_TASK OBJECTIVE:_ One figure is the whole answer: the number of lines below that contain the word "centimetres".

Excerpts from a dataset:
-- -- --

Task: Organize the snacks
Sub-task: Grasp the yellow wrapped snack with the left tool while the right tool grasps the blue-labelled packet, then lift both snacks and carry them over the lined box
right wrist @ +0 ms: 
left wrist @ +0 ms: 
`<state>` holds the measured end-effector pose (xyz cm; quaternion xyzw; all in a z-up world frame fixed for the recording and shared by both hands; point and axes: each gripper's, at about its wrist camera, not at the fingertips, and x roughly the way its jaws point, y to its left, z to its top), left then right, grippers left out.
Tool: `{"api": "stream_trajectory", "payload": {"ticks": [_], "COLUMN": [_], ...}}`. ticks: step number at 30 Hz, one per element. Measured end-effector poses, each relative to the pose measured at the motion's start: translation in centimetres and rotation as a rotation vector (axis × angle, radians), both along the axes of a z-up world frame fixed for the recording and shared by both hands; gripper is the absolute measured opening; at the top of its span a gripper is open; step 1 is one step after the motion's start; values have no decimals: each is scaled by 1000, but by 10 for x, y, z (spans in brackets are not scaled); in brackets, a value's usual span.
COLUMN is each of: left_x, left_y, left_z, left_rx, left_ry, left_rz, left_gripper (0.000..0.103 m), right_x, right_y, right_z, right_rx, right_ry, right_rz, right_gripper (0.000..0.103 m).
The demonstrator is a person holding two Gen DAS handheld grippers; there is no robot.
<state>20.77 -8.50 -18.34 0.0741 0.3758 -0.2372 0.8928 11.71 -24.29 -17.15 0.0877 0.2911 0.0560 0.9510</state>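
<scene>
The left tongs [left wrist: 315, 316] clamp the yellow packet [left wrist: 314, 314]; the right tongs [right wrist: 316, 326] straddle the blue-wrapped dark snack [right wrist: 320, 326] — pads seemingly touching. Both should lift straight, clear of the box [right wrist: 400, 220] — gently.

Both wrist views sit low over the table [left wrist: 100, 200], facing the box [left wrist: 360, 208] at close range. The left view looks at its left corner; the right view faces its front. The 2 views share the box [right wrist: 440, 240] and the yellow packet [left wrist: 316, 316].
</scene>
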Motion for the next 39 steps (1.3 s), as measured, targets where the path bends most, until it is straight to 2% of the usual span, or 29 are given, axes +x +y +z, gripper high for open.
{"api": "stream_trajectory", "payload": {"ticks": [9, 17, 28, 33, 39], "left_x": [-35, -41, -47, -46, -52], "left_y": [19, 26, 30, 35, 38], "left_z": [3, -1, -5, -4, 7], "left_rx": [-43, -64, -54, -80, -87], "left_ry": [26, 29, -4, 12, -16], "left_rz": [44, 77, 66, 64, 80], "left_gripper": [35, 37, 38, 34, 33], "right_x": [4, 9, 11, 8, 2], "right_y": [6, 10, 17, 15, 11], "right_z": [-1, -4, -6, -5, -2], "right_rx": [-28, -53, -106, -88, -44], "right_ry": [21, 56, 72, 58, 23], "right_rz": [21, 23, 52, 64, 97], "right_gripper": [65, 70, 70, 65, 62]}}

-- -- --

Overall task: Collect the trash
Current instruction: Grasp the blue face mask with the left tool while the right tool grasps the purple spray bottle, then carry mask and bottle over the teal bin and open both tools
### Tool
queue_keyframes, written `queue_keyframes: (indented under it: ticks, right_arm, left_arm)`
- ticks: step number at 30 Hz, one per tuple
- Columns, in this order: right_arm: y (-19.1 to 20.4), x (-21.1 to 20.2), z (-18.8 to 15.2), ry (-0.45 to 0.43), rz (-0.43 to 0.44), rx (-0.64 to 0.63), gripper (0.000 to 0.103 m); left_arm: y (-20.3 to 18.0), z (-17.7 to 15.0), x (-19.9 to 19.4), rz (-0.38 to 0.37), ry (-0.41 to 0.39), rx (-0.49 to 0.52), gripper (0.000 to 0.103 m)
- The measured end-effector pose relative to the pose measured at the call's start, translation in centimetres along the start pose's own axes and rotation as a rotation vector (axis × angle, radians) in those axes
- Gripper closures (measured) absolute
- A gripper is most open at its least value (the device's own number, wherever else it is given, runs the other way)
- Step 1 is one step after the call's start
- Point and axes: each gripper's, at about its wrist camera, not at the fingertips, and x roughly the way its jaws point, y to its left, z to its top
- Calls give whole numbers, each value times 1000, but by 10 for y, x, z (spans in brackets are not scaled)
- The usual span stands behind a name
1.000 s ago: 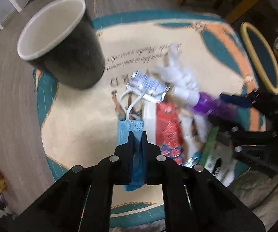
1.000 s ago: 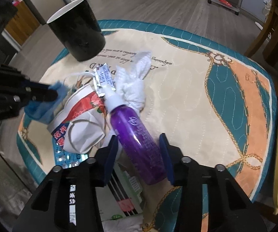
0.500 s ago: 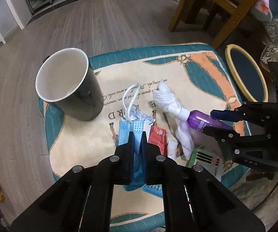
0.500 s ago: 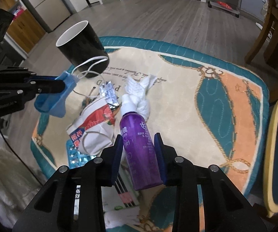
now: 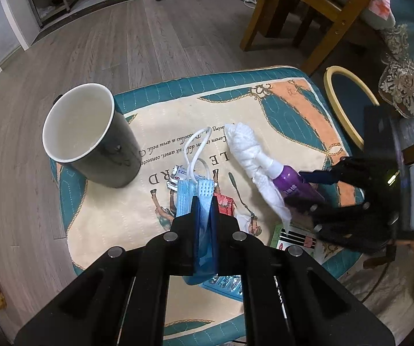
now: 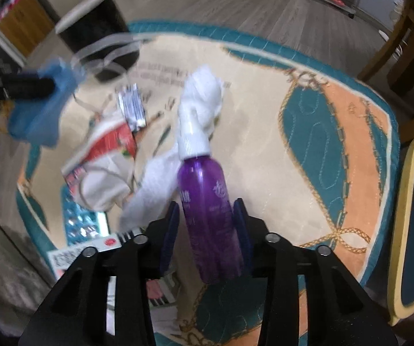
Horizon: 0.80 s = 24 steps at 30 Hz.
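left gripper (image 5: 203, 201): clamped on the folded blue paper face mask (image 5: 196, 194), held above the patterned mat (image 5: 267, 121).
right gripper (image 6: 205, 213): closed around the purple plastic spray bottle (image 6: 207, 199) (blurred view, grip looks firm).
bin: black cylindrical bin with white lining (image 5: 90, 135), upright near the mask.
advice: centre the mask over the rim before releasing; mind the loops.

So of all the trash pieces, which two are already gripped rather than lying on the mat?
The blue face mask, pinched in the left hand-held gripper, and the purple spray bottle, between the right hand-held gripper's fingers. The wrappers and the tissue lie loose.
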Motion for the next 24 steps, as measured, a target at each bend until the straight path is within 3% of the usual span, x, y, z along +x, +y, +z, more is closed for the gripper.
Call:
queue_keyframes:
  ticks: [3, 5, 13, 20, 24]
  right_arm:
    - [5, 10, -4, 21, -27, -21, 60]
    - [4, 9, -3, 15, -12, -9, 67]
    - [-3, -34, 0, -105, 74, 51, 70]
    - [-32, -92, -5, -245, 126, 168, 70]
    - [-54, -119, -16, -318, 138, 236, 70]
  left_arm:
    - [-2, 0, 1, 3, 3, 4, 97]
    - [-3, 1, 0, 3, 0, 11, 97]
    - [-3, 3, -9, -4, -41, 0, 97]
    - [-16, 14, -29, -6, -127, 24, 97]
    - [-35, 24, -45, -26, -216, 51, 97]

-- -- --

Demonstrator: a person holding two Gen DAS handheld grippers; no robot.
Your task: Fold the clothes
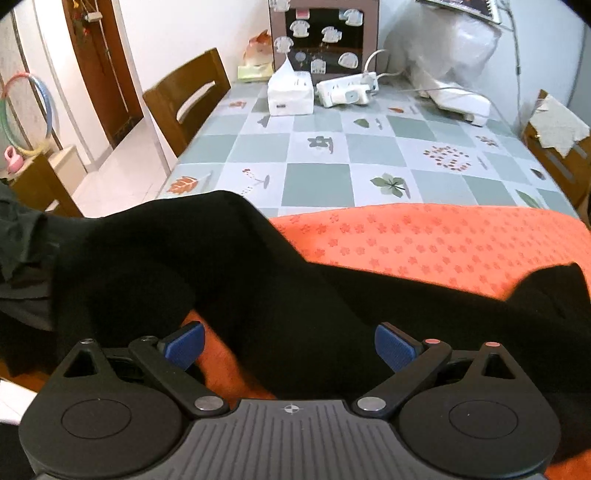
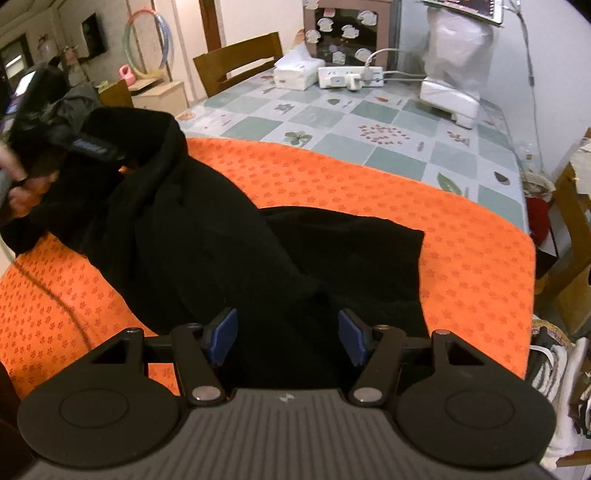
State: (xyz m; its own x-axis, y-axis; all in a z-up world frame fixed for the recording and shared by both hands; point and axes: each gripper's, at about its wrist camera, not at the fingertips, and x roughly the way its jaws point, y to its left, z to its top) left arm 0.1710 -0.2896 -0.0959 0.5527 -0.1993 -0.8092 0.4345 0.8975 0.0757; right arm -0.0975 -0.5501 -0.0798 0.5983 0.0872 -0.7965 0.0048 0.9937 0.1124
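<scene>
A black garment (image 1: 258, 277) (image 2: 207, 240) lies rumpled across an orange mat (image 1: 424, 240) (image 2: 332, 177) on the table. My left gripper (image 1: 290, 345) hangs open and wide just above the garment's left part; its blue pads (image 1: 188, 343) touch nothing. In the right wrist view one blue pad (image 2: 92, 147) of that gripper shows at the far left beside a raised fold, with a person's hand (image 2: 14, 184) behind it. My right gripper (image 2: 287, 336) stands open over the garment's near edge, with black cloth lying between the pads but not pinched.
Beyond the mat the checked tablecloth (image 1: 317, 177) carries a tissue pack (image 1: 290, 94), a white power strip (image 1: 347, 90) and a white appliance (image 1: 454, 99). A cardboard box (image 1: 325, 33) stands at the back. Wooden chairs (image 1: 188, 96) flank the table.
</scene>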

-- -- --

_COMPLETED TASK:_ 2